夜のクエスト
真面目な優等生だと誰からも思われていた晴樹は、その実、そんな自分を誰よりも疎んでいた。
だから、色々と不穏な噂のある森下ことりから「変わりたいんなら夜のクエストしてみる?」と言われて、頷いてしまったのだ。
「今夜11時に、中央図書館の前に一人で来ること。できる?」
「できるさ」
まさか、夜が怖いと思われてるのか。
中学二年にもなって、そこまでお子様ではない。
「じゃあ待ってるね」
ことりが微笑む。
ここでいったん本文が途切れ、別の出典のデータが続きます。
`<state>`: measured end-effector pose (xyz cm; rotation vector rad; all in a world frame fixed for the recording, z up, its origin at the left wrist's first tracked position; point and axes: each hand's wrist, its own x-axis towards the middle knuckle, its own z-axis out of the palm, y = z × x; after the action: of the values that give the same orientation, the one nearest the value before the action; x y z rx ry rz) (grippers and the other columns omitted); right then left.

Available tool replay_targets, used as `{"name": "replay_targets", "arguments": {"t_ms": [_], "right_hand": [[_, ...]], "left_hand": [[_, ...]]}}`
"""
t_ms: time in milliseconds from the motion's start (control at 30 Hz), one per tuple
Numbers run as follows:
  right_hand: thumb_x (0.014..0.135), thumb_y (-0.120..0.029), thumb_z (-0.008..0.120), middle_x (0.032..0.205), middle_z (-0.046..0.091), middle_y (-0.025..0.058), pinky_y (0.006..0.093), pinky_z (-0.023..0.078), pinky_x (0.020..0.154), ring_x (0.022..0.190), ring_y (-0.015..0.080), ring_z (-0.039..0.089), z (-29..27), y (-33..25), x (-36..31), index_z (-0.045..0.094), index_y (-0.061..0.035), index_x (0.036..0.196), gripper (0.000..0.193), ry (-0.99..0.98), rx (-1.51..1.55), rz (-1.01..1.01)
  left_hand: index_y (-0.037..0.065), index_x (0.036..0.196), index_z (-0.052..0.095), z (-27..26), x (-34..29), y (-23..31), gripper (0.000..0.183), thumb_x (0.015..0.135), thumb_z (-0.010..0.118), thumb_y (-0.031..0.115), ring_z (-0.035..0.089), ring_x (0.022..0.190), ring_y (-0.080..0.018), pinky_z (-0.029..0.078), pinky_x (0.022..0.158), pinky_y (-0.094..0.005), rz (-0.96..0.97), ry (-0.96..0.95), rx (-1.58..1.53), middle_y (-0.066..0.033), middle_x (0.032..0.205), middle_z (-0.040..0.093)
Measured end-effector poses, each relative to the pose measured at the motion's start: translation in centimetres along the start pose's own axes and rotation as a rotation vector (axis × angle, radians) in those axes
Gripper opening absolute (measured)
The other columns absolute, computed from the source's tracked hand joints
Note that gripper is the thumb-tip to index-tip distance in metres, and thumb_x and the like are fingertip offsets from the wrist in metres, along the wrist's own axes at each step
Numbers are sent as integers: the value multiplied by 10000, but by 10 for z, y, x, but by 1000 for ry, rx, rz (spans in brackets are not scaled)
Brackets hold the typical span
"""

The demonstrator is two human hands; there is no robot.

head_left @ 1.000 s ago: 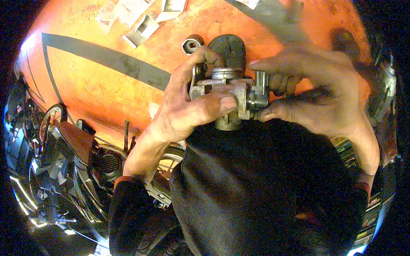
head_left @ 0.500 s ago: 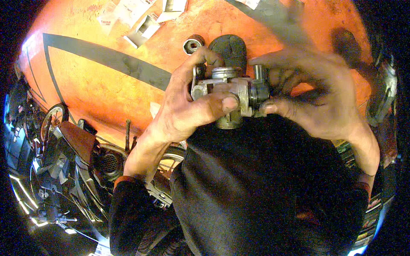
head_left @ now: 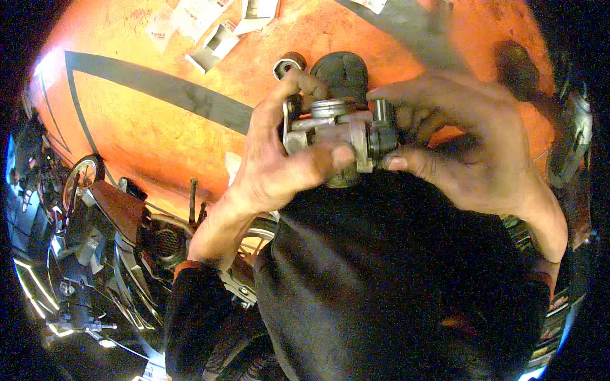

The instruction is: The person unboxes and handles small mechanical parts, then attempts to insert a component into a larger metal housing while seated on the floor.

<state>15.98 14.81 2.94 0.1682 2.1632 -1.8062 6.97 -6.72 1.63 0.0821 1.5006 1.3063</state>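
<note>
In front of my torso is a metal throttle body [head_left: 359, 136], its ringed round mouth facing away from me. My left hand [head_left: 264, 159] is closed around its left side, thumb across the near face and fingers curled over the far side. A black plastic unit [head_left: 384, 141] sits on the right end of the body, against the metal. My right hand [head_left: 483, 143] has this unit between its thumb on the near side and its fingers on the far side. The right fingertips are partly in shadow.
Beyond the hands, a short round part [head_left: 287, 65] with a pale rim lies on the orange floor beside a dark shoe tip [head_left: 340, 70]. Opened small boxes [head_left: 215, 49] and clear plastic bags [head_left: 190, 19] lie farther off. A motorcycle [head_left: 117, 209] stands at the left.
The throttle body has tipped and shifted slightly in my hands. My right thumb and fingers have moved a little left along with the black unit.
</note>
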Motion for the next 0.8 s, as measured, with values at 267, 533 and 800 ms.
{"name": "replay_targets", "arguments": {"t_ms": [267,533,800], "right_hand": [[643,-193,795,888,658,78,305,500,692,786,225,638,-1,-5,2,652,-69,1070,468,14,-161,-125],[624,-174,793,908,671,82,319,499,730,823,241,645,-3,-3,2,652,-63,1074,484,28,-217,-180],[627,-187,796,901,675,74,320,500,711,818,235,651,0,-7,1,647,-76,1082,491,-13,-209,-110]], "left_hand": [[16,976,481,3,-3,-8,542,539,729,220,501,771,-131,413,698,-264,96,82,10,-55,854,550],[26,964,471,0,2,-13,514,558,719,218,483,737,-117,404,646,-258,140,50,66,-35,811,522],[33,958,469,-3,-2,-12,505,578,728,243,466,731,-114,396,643,-252,86,34,101,-29,809,502]]}}
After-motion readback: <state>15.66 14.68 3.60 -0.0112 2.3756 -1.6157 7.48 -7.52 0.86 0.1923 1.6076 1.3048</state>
年相応の中学生らしい笑顔。
所詮、噂は噂だと、晴樹は思う。
夜の11時。
首尾よく家を抜け出した晴樹は、夜の街を抜け、図書館の前で待っていたことりに声を掛けた。
「ちゃんと来れたんだね」
「当たり前だろ」
ことりは薄手の、今にも下着が透けて見えそうなきわどい服を着ていた。夜の闇よりも晴樹はそのことの方に動揺した。
「じゃあ、クエストその二」
「え?」
ことりは不意に晴樹の手を掴むと、図書館の植え込みの陰に引き込む。
「な、何だよ、急に」
「しっ」
ことりが唇に指を当てる。その艶めかしい動作に、晴樹は生唾を呑み込む。
「この図書館の裏に、何があるか知ってる?」
「何って……」
思い出すまでもなかった。道の先から答えとなる人物が歩いてくるのが見えたからだ。
「……交番」
「そう。ケーサツ」
ことりは楽しそうに頷く。
「こんな時間に中学生が外でこんなことしてたら、シンヤハイカイとフジュンイセーコーユーでホドーされちゃうんだよ」
「えっ」
ことりがすらすらと並べた単語が、頭の中でとっさに変換できなかった。
「ケーサツから学校と親に連絡が行くよ。優等生も今日でおしまいだね」
暗がりで、ことりの唇がぬらぬらと光っていた。
晴樹は、自分が築いてきた信用が崩れ落ちていく音を聞いた気がした。
こつこつと硬い靴音を響かせながら、制服の警察官が近付いてくる。
「飛び出してみようか」
ことりが囁く。
「きっとびっくりするよ」
晴樹は自分がそうすることを想像する。手に汗が滲むほどの緊張と恐怖の中に、甘美な何かが含まれていた。
けれど、結局晴樹は動けなかった。まるで機械のように一定の歩幅で、警察官の背中は遠ざかっていった。
「行っちゃった」
植え込みから顔を出して、ことりは少し残念そうに言うと、晴樹を振り返り、その青ざめた顔を見て目を細める。
「じゃあ、クエストその三。……やる?」
ことりの唇が街灯の灯を反射して、妖しく光っている。
晴樹は何も答えられず、それを見つめていた。